Advertisement

The Sailor from Gibraltar by Marguerite Duras, What Makes a Child Lucky by Gioia Timpanelli, See You in a Hundred Years by Logan Ward

Share

The Sailor From Gibraltar

A Novel

Marguerite Duras, translated from the French by Barbara Bray

Open Letter: 276 pp., $12.95 paper

For many readers, the name Marguerite Duras is synonymous with smoky cafes and doomed love affairs. Sultry heat drives her characters to sex. This novel, first published in 1952 and made into a movie in 1967, is no exception.

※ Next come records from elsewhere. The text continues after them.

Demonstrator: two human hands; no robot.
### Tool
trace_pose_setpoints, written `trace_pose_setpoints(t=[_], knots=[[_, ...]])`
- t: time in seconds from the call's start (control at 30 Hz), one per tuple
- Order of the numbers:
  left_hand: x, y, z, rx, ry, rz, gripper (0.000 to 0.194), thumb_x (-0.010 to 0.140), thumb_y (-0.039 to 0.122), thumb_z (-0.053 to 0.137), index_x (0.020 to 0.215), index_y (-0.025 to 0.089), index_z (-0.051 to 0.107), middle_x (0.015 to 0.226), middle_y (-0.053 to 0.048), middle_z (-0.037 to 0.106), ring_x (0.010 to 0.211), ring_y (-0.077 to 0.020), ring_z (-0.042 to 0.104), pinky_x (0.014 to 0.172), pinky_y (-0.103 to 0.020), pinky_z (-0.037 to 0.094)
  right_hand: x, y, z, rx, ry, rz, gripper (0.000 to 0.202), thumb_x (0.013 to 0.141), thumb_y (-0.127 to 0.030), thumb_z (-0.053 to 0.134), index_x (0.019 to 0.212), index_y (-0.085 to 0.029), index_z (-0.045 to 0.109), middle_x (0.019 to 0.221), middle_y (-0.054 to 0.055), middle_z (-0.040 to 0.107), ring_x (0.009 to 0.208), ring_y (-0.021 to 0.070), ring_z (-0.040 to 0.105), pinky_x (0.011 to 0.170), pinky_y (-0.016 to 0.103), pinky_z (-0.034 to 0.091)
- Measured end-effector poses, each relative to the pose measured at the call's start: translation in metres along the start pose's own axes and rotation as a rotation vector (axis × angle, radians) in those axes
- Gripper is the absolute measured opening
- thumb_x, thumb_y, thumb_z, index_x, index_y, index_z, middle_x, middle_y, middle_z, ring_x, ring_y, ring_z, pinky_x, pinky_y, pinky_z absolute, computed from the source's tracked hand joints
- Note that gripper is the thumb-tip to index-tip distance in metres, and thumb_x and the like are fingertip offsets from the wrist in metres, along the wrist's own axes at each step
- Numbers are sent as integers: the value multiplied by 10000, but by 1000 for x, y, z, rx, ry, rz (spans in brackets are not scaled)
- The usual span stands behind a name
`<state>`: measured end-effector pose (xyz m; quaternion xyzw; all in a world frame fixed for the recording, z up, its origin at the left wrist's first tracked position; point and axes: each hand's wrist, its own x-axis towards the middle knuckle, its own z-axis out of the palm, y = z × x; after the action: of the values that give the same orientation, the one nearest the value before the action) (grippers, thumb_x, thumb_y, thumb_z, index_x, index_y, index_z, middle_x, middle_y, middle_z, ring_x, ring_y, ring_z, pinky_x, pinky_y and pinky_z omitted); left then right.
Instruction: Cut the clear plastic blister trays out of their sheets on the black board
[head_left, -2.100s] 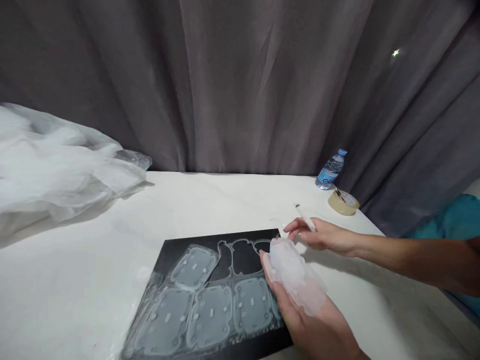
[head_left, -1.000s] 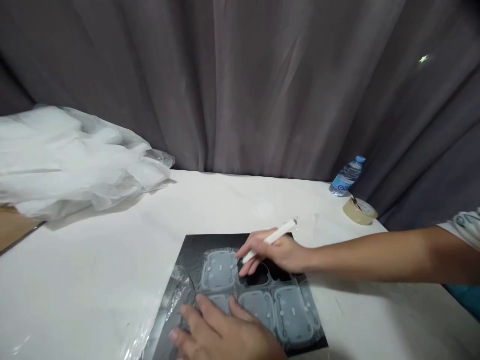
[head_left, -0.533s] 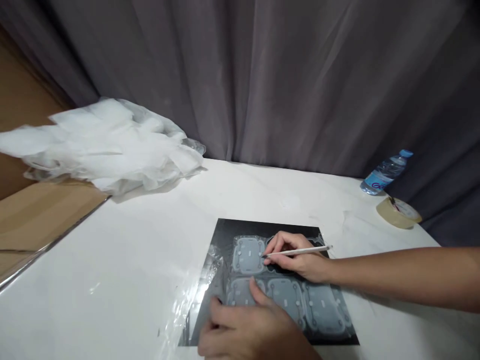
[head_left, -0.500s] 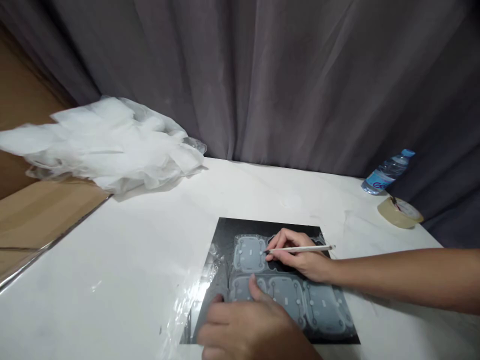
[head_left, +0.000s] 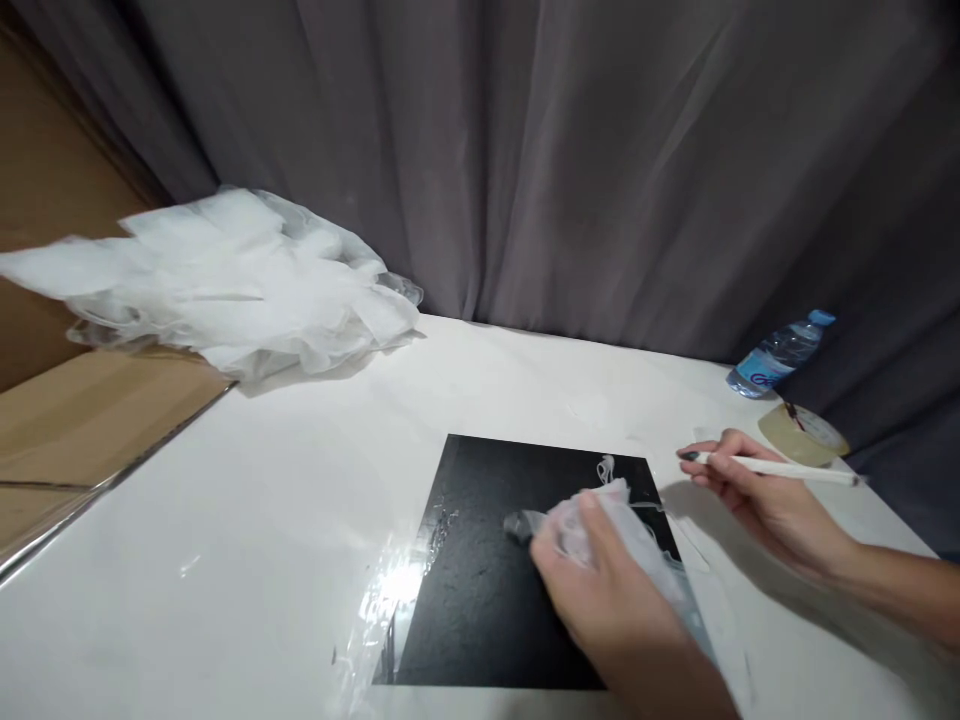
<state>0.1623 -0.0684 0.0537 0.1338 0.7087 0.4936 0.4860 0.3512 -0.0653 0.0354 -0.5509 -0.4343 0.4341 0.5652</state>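
From where I stand, 2 bare hands are busy over the front part of the white table. The left hand is curled round a crumpled bunch of translucent film, its grip closed on the stuff, above the right half of a black board. The right hand is off past the board's right edge – its grip pinched on 1 slim white pen-like tool, dark tip toward the board. The board lies flat nearer the table's front edge than its back, and a clear shiny sheet glints along its left side.

At the table's back right corner there's a water bottle with a blue cap, and just in front, by the right edge, a roll of tape. White filmy material is heaped at the back left, partly over brown cardboard – a grey curtain hangs behind.
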Motion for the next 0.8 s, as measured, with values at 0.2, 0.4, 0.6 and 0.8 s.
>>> trace_pose_setpoints(t=[0.2, 0.4, 0.6, 0.8], knots=[[-53, -28, 31, -439, -107, -157, 218, 888, 401, 672, 1031, 242, 714, 1057, -94, 832, 1043, -292, 795, 865, -347, 659, 20, -35, -10, -84, -404, -237, 127, 856, -381, 869, 814, -317, 768, 941, 34, 790, 748, 212, 764, 700, 350, 679], [-61, -12, 17, -106, -34, -19, 308, 839, 489, 651, 1047, 289, 756, 1007, -68, 849, 994, -325, 806, 833, -402, 660, 28, -52, 7, -257, -663, -286, 8, 895, -308, 805, 893, -313, 799, 1097, 76, 804, 1036, 318, 761, 899, 494, 638], [-63, -13, 7, 138, -27, 79, 384, 843, 580, 595, 1086, 336, 765, 978, -36, 855, 922, -330, 816, 737, -386, 647, 28, -57, 14, -306, -760, -342, 30, 925, -223, 777, 938, -250, 774, 1149, 75, 790, 1064, 233, 760, 946, 414, 607], [-64, -17, 11, 163, 57, 151, 435, 837, 621, 590, 1091, 321, 777, 932, -33, 855, 889, -332, 812, 699, -369, 617, 32, -59, 19, -294, -775, -447, 116, 906, -264, 811, 874, -173, 748, 1069, 117, 805, 989, 198, 769, 886, 351, 599]])
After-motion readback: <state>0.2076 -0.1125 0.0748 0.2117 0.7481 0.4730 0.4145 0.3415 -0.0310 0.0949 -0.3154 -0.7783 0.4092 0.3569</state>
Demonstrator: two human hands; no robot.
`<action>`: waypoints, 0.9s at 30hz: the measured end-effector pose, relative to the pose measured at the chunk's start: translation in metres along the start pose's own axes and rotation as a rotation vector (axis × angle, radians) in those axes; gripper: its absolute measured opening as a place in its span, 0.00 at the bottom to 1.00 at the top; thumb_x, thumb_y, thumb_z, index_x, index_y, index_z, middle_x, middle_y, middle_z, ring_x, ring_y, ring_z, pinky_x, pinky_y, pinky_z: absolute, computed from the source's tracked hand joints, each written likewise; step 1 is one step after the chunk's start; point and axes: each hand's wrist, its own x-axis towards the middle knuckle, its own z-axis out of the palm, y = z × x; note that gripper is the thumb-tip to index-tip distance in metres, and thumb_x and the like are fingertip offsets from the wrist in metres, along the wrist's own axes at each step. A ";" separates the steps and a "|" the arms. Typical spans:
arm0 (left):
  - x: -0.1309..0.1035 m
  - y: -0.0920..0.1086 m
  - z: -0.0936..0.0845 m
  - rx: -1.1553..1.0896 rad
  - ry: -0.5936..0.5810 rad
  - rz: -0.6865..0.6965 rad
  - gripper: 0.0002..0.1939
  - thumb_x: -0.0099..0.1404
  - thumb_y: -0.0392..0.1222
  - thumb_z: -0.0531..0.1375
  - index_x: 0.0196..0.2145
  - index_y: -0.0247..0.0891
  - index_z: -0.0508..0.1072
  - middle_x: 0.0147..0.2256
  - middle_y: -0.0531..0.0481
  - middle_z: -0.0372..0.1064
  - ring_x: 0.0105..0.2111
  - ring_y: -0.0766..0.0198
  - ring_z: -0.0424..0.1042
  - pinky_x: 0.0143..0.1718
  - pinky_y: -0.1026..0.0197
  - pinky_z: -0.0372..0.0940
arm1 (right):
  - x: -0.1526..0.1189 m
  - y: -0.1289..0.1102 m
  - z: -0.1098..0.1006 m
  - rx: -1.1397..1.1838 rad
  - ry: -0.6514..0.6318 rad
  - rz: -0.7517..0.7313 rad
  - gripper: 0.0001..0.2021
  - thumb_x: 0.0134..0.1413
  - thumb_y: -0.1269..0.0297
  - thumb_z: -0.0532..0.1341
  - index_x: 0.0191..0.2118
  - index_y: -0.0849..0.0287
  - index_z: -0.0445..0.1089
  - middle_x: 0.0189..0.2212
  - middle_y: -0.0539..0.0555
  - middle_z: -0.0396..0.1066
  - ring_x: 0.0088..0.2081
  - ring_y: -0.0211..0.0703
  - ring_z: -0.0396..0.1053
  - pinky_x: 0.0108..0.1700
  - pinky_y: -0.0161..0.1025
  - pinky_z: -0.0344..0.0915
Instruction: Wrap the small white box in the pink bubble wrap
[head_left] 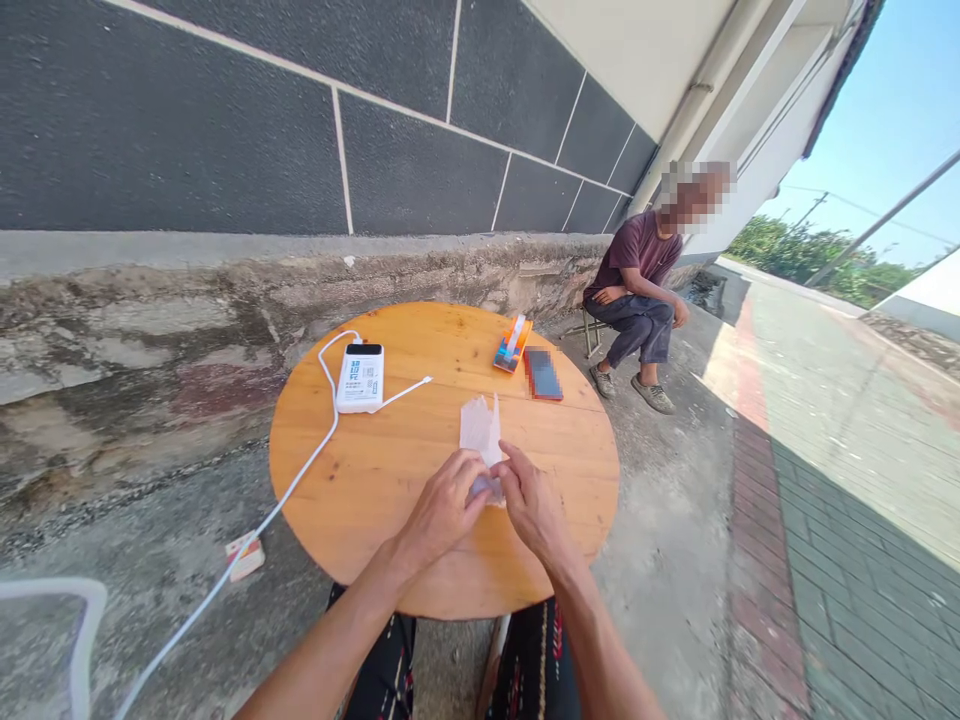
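A thin, whitish, crumpled sheet lies near the middle of the round wooden table; I cannot tell whether it is paper or plastic film. My left hand rests on its near left part, fingers bent and closed over it. From the right, my right hand grips the sheet's edge with thumb and fingers together. Between the hands a paler, bluish part of it shows, partly covered by the fingers. The far end of the sheet stands up a little in a pointed fold.
A white power bank with a cable sits on the table at left. An orange packet and a phone lie at the back right. A person sits beyond; a small box lies on the ground.
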 end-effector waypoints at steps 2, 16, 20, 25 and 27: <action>0.001 0.001 0.000 -0.018 0.003 -0.019 0.11 0.60 0.30 0.54 0.40 0.40 0.66 0.41 0.49 0.64 0.45 0.61 0.65 0.47 0.59 0.62 | -0.004 0.000 0.000 -0.017 -0.015 -0.027 0.19 0.61 0.67 0.47 0.56 0.60 0.59 0.38 0.55 0.75 0.38 0.43 0.72 0.41 0.39 0.64; 0.004 0.017 -0.002 -0.090 0.135 -0.175 0.09 0.61 0.31 0.53 0.37 0.40 0.67 0.38 0.49 0.66 0.42 0.61 0.67 0.44 0.60 0.62 | -0.007 0.003 0.014 -0.291 -0.067 -0.102 0.27 0.53 0.74 0.49 0.61 0.65 0.52 0.45 0.63 0.70 0.44 0.49 0.68 0.46 0.47 0.66; 0.009 0.019 0.008 -0.035 0.213 -0.295 0.02 0.61 0.37 0.56 0.33 0.39 0.69 0.36 0.49 0.67 0.41 0.60 0.66 0.41 0.59 0.62 | -0.010 0.006 0.015 -0.331 -0.052 -0.113 0.28 0.54 0.73 0.48 0.62 0.67 0.48 0.45 0.66 0.69 0.45 0.50 0.68 0.46 0.49 0.67; 0.014 0.016 0.011 -0.045 0.169 -0.396 0.06 0.61 0.41 0.58 0.28 0.38 0.68 0.31 0.51 0.64 0.34 0.62 0.66 0.34 0.62 0.60 | -0.009 0.022 0.013 -0.183 -0.067 -0.165 0.31 0.52 0.71 0.52 0.63 0.66 0.46 0.45 0.63 0.69 0.39 0.46 0.68 0.45 0.47 0.67; 0.015 0.014 0.011 -0.036 0.150 -0.394 0.06 0.61 0.41 0.58 0.27 0.38 0.68 0.30 0.51 0.63 0.33 0.62 0.66 0.33 0.62 0.60 | -0.006 0.025 0.011 -0.095 -0.090 -0.148 0.32 0.50 0.72 0.54 0.63 0.63 0.46 0.42 0.59 0.70 0.35 0.43 0.68 0.42 0.43 0.67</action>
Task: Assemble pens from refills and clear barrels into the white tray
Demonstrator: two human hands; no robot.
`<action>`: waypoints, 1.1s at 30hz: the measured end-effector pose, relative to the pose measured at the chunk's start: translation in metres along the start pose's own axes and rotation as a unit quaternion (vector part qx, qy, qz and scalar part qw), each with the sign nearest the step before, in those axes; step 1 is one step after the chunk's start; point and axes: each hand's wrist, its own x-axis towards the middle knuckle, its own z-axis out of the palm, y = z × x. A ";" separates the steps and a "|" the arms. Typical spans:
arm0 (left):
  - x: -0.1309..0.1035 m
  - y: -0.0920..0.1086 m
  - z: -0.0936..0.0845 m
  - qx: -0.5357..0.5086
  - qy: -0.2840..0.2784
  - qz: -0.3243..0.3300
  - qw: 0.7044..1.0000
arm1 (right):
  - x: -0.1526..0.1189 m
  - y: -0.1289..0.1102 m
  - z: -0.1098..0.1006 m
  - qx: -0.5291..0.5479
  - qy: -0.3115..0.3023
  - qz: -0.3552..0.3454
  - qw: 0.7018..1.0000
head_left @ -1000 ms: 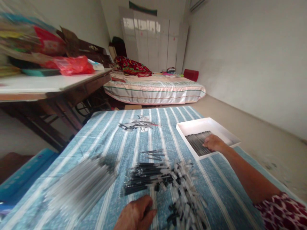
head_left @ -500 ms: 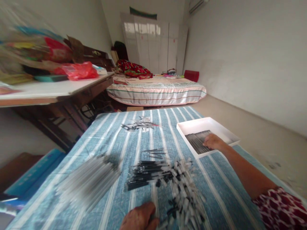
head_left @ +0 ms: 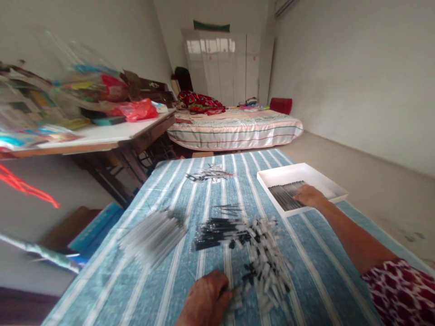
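Observation:
My right hand [head_left: 311,197] reaches into a shallow white box [head_left: 294,212], its fingers bent down at the right end of a row of grey pens [head_left: 284,196]. The fingers look closed on a pen there, though their tips are partly hidden. At the near edge, my left hand [head_left: 209,296] rests low over the cloth with curled fingers; what they hold, if anything, is hidden. Beside it spreads a heap of white and black pen caps [head_left: 268,267]. Beyond lie dark slim pen parts [head_left: 215,233] and, further left, a blurred stack of pale translucent tubes [head_left: 152,237].
A blue striped cloth [head_left: 136,290] covers the table. Several thin dark sticks [head_left: 228,209] and a small pile of loose parts [head_left: 210,174] lie farther back. On the left stands a cluttered white table [head_left: 112,135]; a bed [head_left: 238,131] is beyond.
The whole view has swung left, so things appear shifted right. My right hand stays at the pen row in the box, and my left hand stays beside the caps.

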 end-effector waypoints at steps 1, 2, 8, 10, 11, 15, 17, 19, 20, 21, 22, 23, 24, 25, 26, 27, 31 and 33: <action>-0.002 0.002 -0.001 -0.001 -0.001 0.001 1.000 | -0.003 0.001 -0.001 -0.006 0.008 0.007 1.000; -0.003 0.003 -0.002 0.002 -0.005 0.007 1.000 | -0.007 0.001 -0.003 -0.013 0.014 0.013 1.000; -0.008 0.004 0.003 -0.013 0.010 -0.002 1.000 | -0.041 -0.019 -0.007 0.007 0.026 -0.043 0.999; -0.008 0.003 0.006 -0.024 0.016 -0.005 1.000 | -0.057 -0.033 -0.002 0.059 0.033 -0.100 0.993; -0.008 0.002 0.007 -0.029 0.021 -0.007 0.999 | -0.065 -0.041 0.001 0.091 0.035 -0.130 0.987; -0.009 -0.002 0.014 -0.062 0.050 -0.015 0.997 | -0.097 -0.087 0.012 0.154 -0.004 -0.225 0.962; -0.009 -0.004 0.015 -0.083 0.060 -0.025 0.994 | -0.109 -0.113 0.015 0.152 -0.044 -0.263 0.952; -0.008 -0.005 0.015 -0.103 0.065 -0.036 0.992 | -0.117 -0.138 0.018 0.117 -0.078 -0.286 0.948; -0.008 -0.005 0.014 -0.110 0.066 -0.040 0.991 | -0.120 -0.149 0.020 0.088 -0.091 -0.289 0.949; -0.008 -0.006 0.014 -0.117 0.068 -0.044 0.990 | -0.121 -0.159 0.022 0.057 -0.099 -0.290 0.950; -0.008 -0.006 0.013 -0.122 0.067 -0.048 0.989 | -0.122 -0.167 0.025 0.027 -0.104 -0.289 0.951; -0.008 -0.005 0.012 -0.124 0.066 -0.053 0.989 | -0.122 -0.173 0.027 0.001 -0.107 -0.287 0.952; -0.008 -0.005 0.012 -0.124 0.066 -0.059 0.988 | -0.122 -0.178 0.029 -0.018 -0.108 -0.286 0.952; -0.008 -0.004 0.011 -0.123 0.065 -0.064 0.988 | -0.122 -0.181 0.031 -0.033 -0.109 -0.286 0.951; -0.008 -0.002 0.011 -0.123 0.062 -0.068 0.988 | -0.122 -0.184 0.033 -0.044 -0.109 -0.285 0.951; -0.008 -0.001 0.011 -0.124 0.058 -0.070 0.988 | -0.121 -0.185 0.034 -0.051 -0.110 -0.284 0.951; -0.007 -0.002 0.010 -0.149 0.071 -0.065 0.984 | -0.121 -0.185 0.040 -0.060 -0.103 -0.289 0.950; -0.006 -0.011 0.006 -0.156 0.110 -0.067 0.979 | -0.121 -0.183 0.044 -0.055 -0.095 -0.297 0.949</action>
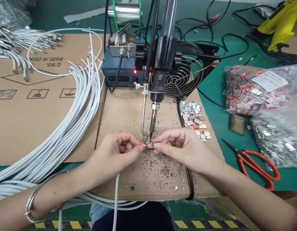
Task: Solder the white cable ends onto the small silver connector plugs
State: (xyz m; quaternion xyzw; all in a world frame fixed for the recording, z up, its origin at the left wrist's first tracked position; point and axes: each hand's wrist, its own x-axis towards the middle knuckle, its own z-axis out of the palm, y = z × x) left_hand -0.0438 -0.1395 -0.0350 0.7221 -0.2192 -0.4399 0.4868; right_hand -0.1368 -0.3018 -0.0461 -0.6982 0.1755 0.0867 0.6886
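Note:
My right hand (180,147) pinches a small USB plug (151,145), a metal shell with a red-orange part, between thumb and fingers. From the left, my left hand (121,149) closes on the end of a white cable (116,195), which hangs down below it; its tip meets the plug. The tip of an upright soldering iron (153,118) stands just above the plug, apparently at the joint. Beside it a thin metal solder feed tube (144,115) reaches down to the same spot. The exact contact is too small to tell.
Solder feeder (119,72) and fan (179,77) stand behind. White cables (73,118) lie bundled at left. Loose plugs (193,112), bagged plugs (256,89), a brown sponge (237,124) and red-handled scissors (256,163) lie at right. Solder crumbs cover the cardboard (119,112).

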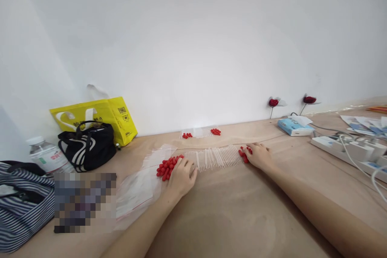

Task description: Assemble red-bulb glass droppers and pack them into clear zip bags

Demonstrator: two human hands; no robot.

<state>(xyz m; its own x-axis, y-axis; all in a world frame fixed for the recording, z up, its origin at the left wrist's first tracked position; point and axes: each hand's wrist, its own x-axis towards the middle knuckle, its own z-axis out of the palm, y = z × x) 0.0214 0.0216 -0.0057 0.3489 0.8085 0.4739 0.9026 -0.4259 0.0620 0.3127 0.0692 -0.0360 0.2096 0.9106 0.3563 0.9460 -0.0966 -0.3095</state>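
Left hand (182,174) on large red pile (165,168), right hand (259,155) on small red pile (242,155) | hands well apart; grip: cannot tell | sticks (213,158) rowed between | advise light fingertips, sticks undisturbed

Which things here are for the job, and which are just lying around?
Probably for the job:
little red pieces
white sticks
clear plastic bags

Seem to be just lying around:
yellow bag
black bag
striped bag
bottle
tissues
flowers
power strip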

There’s a little more raw daylight, since the narrator, in his utter boredom with work (copying birth and death certificates at the French Colonial Ministry) and love (a silly mistress, “The most fruitful times were at night, when we were in bed”) takes to the sea, on the yacht Gibraltar, whose beautiful American captain, Anna, roams the world searching for her elusive lover, the “sailor from Gibraltar.”

Advertisement

“I ordered a cognac,” she explains to our narrator. “He arrived a little while after me, about a quarter of an hour. I saw him come in in the glass. . . . As soon as he came in through the revolving door, I felt a pain in my heart. I recognized the pain.” Duras has got it down, the hopelessness of love. Down to the revolving door.

What Makes a Child Lucky

A Novel

Gioia Timpanelli

W.W. Norton: 128 pp., $19.95

“If you’ve never been hungry you never think it could happen to you.” Gioia Timpanelli has written a novel that begins with hunger and is sure to end in longing. “I loved this land from the first time I chanced on it twenty or more years ago when I was a hungry boy searching the countryside for food to bring back to my family.” The hungry boy, growing up in Sicily, sees his good friend murdered. He is drawn into a maze of shady deals and corrupt local leaders and is forced to live by his considerable wits. At 13, already old, he thinks: “As a child I had lived inside my own life with whatever I had found there . . . but now I saw and heard something new, something greater than my small life . . . [t]he shepherd’s music had shown me both the sickness and the remedy.”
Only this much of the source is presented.